Work task: Repeat the records below exactly, leaving out every picture.

Extracted data entries:
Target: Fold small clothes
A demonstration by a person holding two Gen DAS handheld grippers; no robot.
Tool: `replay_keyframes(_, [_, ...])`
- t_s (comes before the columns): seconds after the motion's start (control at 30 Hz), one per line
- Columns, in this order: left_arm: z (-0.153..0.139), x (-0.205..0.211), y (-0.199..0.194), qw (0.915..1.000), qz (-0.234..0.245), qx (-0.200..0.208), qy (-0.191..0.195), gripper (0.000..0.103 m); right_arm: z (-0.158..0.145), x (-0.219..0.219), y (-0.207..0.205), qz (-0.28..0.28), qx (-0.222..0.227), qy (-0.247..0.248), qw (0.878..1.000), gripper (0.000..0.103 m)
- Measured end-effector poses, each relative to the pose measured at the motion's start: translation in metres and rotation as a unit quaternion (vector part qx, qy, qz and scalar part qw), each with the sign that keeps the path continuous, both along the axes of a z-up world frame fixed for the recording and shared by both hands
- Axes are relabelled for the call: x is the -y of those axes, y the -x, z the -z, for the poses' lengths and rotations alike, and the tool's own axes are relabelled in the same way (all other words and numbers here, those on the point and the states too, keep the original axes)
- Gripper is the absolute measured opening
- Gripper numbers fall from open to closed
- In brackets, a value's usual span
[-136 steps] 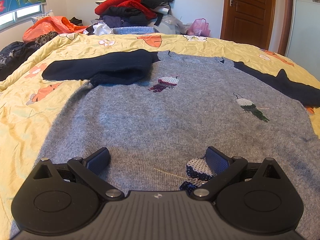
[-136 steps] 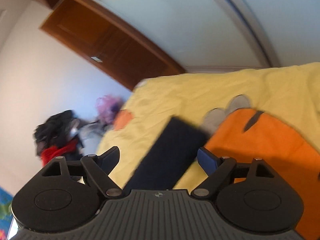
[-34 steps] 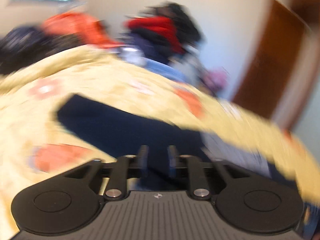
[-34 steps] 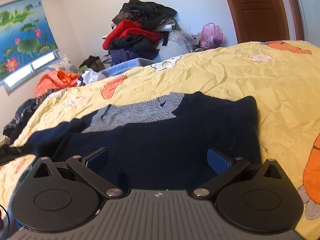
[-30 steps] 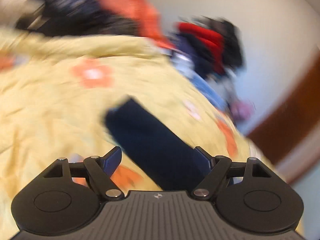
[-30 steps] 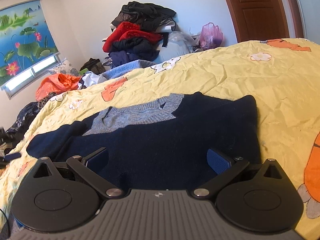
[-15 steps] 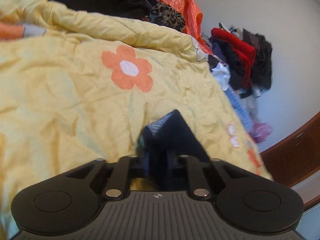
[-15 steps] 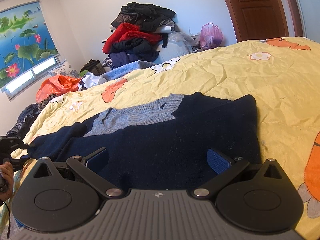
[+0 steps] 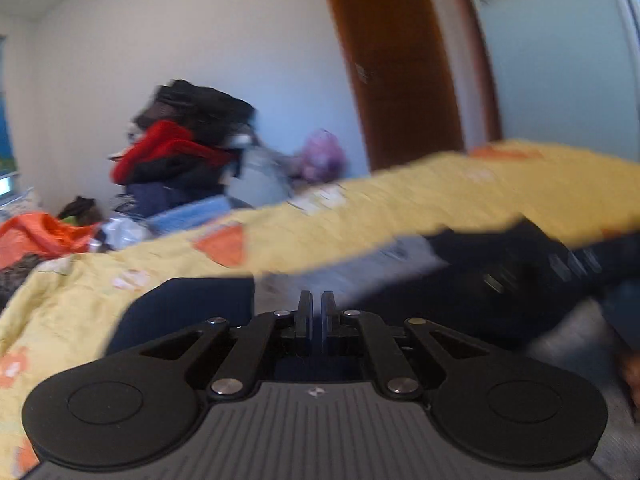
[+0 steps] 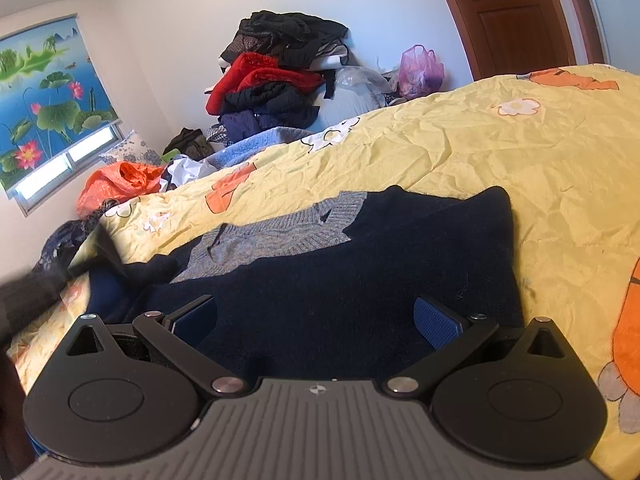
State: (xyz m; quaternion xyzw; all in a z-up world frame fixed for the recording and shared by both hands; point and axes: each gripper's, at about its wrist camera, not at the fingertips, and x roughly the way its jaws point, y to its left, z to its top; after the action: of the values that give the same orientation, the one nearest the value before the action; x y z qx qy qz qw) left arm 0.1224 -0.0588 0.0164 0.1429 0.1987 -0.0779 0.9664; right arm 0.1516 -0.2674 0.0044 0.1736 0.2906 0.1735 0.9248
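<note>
The sweater (image 10: 304, 280) lies flat across the bed (image 10: 540, 184), grey collar toward the far clothes pile. Left gripper (image 9: 316, 312) fingers pinch its navy sleeve; right gripper (image 10: 316, 320) fingers gape.

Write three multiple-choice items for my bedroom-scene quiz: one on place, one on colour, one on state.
1. The pink plastic bag sits:
A on the bed
B between the heaped clothes pile and the brown wooden door
C on the windowsill

2. The crumpled bedsheet is mainly:
A yellow
B green
C white

3. The right gripper is:
A shut, empty
B clamped on a red coat
C open

Key: B, it lies by the far wall between them; A, yellow with orange prints; C, its jaws stand wide apart above the navy knit sleeve.
</note>
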Motion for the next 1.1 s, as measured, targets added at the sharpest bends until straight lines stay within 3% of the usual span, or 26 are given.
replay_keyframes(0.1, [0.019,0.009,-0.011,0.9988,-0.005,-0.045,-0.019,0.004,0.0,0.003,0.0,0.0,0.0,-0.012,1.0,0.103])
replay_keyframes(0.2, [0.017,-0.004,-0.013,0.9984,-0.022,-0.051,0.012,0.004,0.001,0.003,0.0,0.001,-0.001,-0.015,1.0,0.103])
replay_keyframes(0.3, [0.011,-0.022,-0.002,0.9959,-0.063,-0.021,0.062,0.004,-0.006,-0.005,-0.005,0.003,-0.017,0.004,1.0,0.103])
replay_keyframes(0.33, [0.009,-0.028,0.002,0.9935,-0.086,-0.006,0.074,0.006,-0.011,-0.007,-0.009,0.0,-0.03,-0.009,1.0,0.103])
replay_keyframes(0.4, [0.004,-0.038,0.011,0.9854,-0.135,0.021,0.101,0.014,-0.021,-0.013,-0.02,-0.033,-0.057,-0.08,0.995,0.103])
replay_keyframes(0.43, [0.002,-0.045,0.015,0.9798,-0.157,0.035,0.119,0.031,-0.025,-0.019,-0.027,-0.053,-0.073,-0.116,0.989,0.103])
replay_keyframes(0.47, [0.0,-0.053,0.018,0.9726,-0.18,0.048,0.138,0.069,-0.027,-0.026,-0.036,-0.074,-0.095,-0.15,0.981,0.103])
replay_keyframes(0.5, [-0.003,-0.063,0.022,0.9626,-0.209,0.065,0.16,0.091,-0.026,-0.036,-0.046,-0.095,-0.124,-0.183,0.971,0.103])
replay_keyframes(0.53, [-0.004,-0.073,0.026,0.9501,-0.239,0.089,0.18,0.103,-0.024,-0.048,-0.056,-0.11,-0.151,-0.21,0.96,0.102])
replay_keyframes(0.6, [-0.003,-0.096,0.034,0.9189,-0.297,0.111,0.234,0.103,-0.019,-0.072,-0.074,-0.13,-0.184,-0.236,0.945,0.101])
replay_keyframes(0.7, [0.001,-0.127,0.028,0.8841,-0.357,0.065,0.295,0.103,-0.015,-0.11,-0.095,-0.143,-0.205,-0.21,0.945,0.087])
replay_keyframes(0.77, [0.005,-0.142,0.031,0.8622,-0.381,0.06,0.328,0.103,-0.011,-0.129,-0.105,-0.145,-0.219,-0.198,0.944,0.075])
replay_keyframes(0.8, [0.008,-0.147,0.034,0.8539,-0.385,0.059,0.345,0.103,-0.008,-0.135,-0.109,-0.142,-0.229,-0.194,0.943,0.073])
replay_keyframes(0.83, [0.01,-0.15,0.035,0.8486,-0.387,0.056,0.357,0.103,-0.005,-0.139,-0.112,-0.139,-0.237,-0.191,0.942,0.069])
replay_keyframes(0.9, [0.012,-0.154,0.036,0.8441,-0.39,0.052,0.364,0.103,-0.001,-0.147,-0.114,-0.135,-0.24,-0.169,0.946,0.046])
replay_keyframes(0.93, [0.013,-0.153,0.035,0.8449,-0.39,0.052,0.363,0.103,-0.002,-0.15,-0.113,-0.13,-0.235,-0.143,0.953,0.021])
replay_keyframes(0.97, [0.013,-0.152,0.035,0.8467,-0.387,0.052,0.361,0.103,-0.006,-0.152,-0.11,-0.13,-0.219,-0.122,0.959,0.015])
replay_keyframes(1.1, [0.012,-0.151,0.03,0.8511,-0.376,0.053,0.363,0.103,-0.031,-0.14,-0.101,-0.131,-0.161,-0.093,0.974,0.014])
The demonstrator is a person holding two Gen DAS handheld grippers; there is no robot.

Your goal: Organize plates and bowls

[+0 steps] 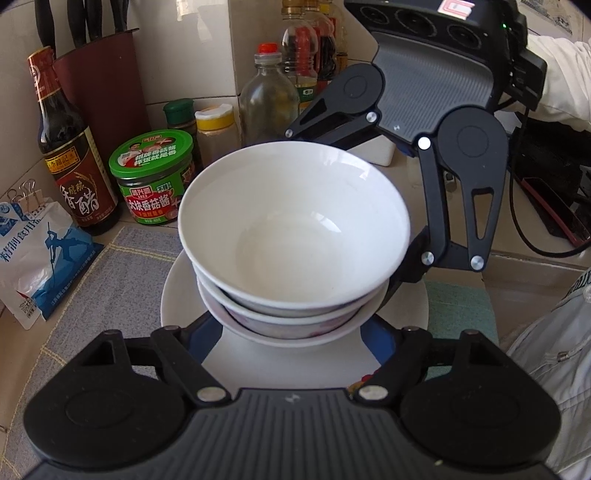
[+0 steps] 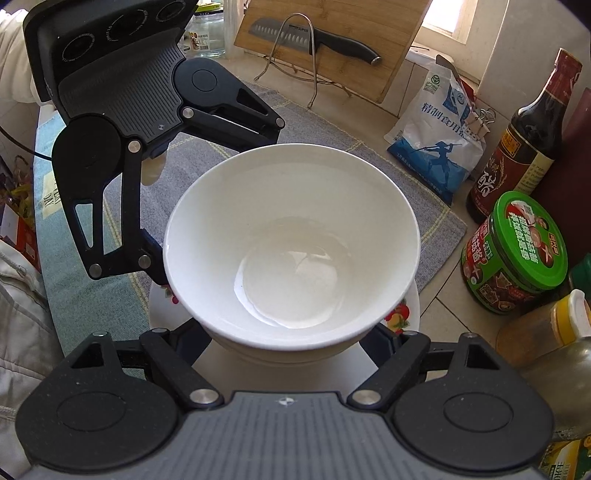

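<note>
Black and big at the bottom of the left wrist view is the left claw (image 1: 291, 328). Its two fingers reach forward, one on each side of the bowl stack (image 1: 288, 314). The tips sit low, by the bottom bowls, and they look pressed onto the stack. The stack is right in front of this claw, between its fingers. The top bowl (image 1: 295, 221) is white and has nothing in it. The stack stands on a white plate (image 1: 258, 354), which lies under the claw's fingers on a grey cloth (image 1: 122, 280). The right claw (image 1: 369, 206) comes down from the far right side. One of its fingers is behind the stack and one is beside it. Left of the stack stand a green-lid jar (image 1: 153, 177), a dark bottle (image 1: 70, 155) and a blue and white bag (image 1: 37, 258).

From the right wrist view, the right claw is at the bottom, and the top bowl fills the space just past its fingers. The fingers go one on each side of the stack. Their tips hide under the bowl's rim, so I cannot tell if they squeeze it or not. The left claw reaches in from the top left, with one finger by the bowl's left side. Far behind lean a cutting board (image 2: 332, 22) and a knife (image 2: 314, 40).
</note>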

Task output:
Target: Fold small clothes
A demonstration by a person holding two Gen DAS handheld grippers; no robot.
Tool: `replay_keyframes(_, [_, ...])`
- t_s (comes before the columns): seconds after the motion's start (control at 30 Hz), one per line
- Columns, in this order: left_arm: z (-0.153..0.139), x (-0.205..0.211), y (-0.199..0.194), qw (0.915..1.000), qz (-0.234..0.245), qx (-0.200..0.208), qy (-0.191..0.195), gripper (0.000..0.103 m); right_arm: z (-0.158..0.145), x (-0.219..0.219), y (-0.207..0.205), qz (-0.28..0.28), qx (-0.222..0.227), qy (-0.247..0.248), qw (0.878..1.000), gripper (0.000..0.103 m)
- Measured end-effector poses, each relative to the pose measured at the motion's start: translation in metres and rotation as a unit quaternion (vector part qx, qy, qz and scalar part qw), each with the sign that keeps the path continuous, both along the axes of a z-up world frame fixed for the recording and shared by both hands
- Axes are relabelled for the call: x is the -y of those axes, y the -x, z the -z, for the poses' lengths and rotations alike, and the tool's own axes are relabelled in the same way (all other words and numbers here, those on the point and the states too, keep the original axes)
- Gripper is the absolute measured opening
- Gripper numbers fall from open to closed
- In brackets, a value's usual span
[-136 steps] 
[-136 steps] 
[-34 steps] 
[-34 steps] 
[-30 steps] 
[-30 steps] 
[-15 steps] 
[-15 steps] 
[+0 steps] 
[+0 steps] 
State: (xyz m; quaternion xyzw; all in a z-up world frame fixed for the recording and shared by both hands; point and axes: each gripper's, at about its wrist camera, not at the fingertips, and x roughly the way its jaws point, y to its left, z to its top; after the action: of the values that give the same orientation, the one nearest the value before the action; x y z qx qy qz qw) left arm 0.1224 -0.0588 0.0164 0.1429 0.1987 -0.0779 0.9664; right arm 0.1516 -0.2674 0.0044 0.1736 0.2906 0.1735 0.9248
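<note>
The sweater (image 10: 304, 280) lies flat across the bed (image 10: 540, 184), grey collar toward the far clothes pile. Left gripper (image 9: 316, 312) fingers pinch its navy sleeve; right gripper (image 10: 316, 320) fingers gape.

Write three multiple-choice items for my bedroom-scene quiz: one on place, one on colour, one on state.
1. The pink plastic bag sits:
A on the bed
B between the heaped clothes pile and the brown wooden door
C on the windowsill

2. The crumpled bedsheet is mainly:
A yellow
B green
C white

3. The right gripper is:
A shut, empty
B clamped on a red coat
C open

Key: B, it lies by the far wall between them; A, yellow with orange prints; C, its jaws stand wide apart above the navy knit sleeve.
</note>
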Motion for the next 1.1 s, as measured, targets added at the sharpest bends until straight lines stay within 3% of the usual span, or 26 are given.
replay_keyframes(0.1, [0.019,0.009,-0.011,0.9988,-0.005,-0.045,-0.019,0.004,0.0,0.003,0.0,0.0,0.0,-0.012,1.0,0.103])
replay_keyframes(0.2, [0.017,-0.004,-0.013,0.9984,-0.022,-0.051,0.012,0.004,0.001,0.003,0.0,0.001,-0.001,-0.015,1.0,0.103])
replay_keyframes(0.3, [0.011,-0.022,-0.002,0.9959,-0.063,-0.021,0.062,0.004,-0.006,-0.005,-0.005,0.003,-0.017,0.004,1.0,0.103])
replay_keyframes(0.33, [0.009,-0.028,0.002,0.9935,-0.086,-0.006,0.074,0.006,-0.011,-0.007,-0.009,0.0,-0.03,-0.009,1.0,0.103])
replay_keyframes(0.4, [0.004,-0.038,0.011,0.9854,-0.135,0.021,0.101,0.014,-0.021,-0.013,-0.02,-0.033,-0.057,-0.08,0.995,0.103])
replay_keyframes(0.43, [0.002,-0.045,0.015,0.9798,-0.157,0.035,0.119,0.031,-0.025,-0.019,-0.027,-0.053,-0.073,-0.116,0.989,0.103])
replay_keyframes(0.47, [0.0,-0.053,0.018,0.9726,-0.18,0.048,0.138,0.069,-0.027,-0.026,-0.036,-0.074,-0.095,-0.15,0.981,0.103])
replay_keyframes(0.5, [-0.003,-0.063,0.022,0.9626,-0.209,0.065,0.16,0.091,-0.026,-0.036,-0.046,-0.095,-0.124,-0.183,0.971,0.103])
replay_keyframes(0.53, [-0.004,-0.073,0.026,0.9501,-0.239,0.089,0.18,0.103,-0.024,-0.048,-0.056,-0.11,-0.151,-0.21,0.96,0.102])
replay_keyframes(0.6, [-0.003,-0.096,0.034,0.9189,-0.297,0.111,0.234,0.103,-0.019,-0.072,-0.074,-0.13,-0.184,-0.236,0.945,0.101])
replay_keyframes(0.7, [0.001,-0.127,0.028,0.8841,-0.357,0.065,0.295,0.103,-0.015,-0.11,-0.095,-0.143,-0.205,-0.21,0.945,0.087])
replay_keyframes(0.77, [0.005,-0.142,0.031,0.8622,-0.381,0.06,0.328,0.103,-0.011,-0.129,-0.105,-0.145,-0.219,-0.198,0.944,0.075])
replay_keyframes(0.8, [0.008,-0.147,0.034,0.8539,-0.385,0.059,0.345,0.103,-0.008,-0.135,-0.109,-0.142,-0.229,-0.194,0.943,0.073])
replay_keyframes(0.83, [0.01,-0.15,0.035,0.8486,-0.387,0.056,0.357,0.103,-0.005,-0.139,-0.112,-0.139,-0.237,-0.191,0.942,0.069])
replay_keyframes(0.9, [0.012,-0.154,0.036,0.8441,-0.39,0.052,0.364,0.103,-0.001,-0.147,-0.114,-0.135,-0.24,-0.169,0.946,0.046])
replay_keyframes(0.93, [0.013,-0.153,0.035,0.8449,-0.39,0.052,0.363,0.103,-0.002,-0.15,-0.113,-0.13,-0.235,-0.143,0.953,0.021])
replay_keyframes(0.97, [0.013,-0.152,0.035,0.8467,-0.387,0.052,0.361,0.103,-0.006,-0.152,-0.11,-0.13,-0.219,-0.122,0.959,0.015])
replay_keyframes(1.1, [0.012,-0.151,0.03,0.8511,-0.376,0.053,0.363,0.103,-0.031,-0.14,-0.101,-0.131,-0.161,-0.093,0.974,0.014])
The demonstrator is a person holding two Gen DAS handheld grippers; there is no robot.

Your goal: Organize plates and bowls

[+0 steps] 
[+0 steps] 

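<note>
Black and big at the bottom of the left wrist view is the left claw (image 1: 291, 328). Its two fingers reach forward, one on each side of the bowl stack (image 1: 288, 314). The tips sit low, by the bottom bowls, and they look pressed onto the stack. The stack is right in front of this claw, between its fingers. The top bowl (image 1: 295, 221) is white and has nothing in it. The stack stands on a white plate (image 1: 258, 354), which lies under the claw's fingers on a grey cloth (image 1: 122, 280). The right claw (image 1: 369, 206) comes down from the far right side. One of its fingers is behind the stack and one is beside it. Left of the stack stand a green-lid jar (image 1: 153, 177), a dark bottle (image 1: 70, 155) and a blue and white bag (image 1: 37, 258).

From the right wrist view, the right claw is at the bottom, and the top bowl fills the space just past its fingers. The fingers go one on each side of the stack. Their tips hide under the bowl's rim, so I cannot tell if they squeeze it or not. The left claw reaches in from the top left, with one finger by the bowl's left side. Far behind lean a cutting board (image 2: 332, 22) and a knife (image 2: 314, 40).
</note>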

The exercise requires no further output.